Task instructions: Return exactly the lines from the one that contains "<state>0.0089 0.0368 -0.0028" up to the last line of the listing, and nothing else.

------------------------------------

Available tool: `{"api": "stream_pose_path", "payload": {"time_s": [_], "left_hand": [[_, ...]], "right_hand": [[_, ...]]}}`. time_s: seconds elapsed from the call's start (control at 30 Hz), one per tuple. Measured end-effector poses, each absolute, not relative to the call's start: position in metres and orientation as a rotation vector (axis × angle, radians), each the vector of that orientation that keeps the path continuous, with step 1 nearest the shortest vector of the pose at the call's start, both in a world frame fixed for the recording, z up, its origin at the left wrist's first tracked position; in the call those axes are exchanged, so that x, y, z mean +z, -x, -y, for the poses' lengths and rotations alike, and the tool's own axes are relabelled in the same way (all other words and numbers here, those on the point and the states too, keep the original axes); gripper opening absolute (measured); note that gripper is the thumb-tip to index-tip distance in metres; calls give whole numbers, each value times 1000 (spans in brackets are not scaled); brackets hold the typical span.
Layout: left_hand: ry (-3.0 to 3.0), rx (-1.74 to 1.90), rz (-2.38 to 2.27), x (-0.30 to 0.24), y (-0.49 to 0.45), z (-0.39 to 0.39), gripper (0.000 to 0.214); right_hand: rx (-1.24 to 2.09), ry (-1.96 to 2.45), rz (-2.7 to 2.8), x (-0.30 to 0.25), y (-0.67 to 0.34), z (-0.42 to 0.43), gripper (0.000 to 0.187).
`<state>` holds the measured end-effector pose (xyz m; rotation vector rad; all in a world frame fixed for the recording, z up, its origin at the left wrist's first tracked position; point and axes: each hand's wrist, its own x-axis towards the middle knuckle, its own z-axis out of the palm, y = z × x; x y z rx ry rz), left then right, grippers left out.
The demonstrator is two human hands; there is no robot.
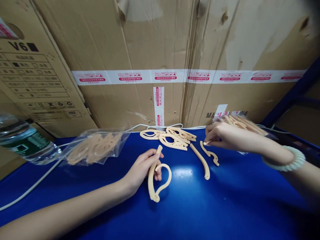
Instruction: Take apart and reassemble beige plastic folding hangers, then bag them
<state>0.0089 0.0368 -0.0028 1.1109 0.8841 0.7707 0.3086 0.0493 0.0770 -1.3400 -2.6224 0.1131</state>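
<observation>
My left hand (pixel 142 169) is closed around a beige curved plastic piece (pixel 158 178) that loops into a hook shape above the blue table (pixel 225 206). My right hand (pixel 220 135), with a pale bead bracelet (pixel 287 160) on the wrist, pinches the upper end of a small beige hooked piece (pixel 210 154) lying on the table. A longer beige strip (pixel 200 161) lies just left of it. A pile of several assembled beige loops (pixel 170 136) rests at the back middle.
A clear bag of beige parts (pixel 96 146) lies at left, another bag (pixel 243 123) behind my right hand. A water bottle (pixel 23 141) lies far left. A white cable (pixel 32 186) crosses the table. Cardboard boxes (pixel 155 60) wall the back.
</observation>
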Motion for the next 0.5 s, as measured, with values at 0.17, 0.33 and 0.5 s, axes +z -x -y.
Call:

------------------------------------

Answer space:
<state>0.0089 0.0368 -0.0028 1.1109 0.8841 0.7707 0.3086 0.0493 0.0770 -1.3400 -2.6224 0.1131</state>
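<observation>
My left hand (pixel 142 169) is closed around a beige curved plastic piece (pixel 158 178) that loops into a hook shape above the blue table (pixel 225 206). My right hand (pixel 220 135), with a pale bead bracelet (pixel 287 160) on the wrist, pinches the upper end of a small beige hooked piece (pixel 210 154) lying on the table. A longer beige strip (pixel 200 161) lies just left of it. A pile of several assembled beige loops (pixel 170 136) rests at the back middle.
A clear bag of beige parts (pixel 96 146) lies at left, another bag (pixel 243 123) behind my right hand. A water bottle (pixel 23 141) lies far left. A white cable (pixel 32 186) crosses the table. Cardboard boxes (pixel 155 60) wall the back.
</observation>
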Motion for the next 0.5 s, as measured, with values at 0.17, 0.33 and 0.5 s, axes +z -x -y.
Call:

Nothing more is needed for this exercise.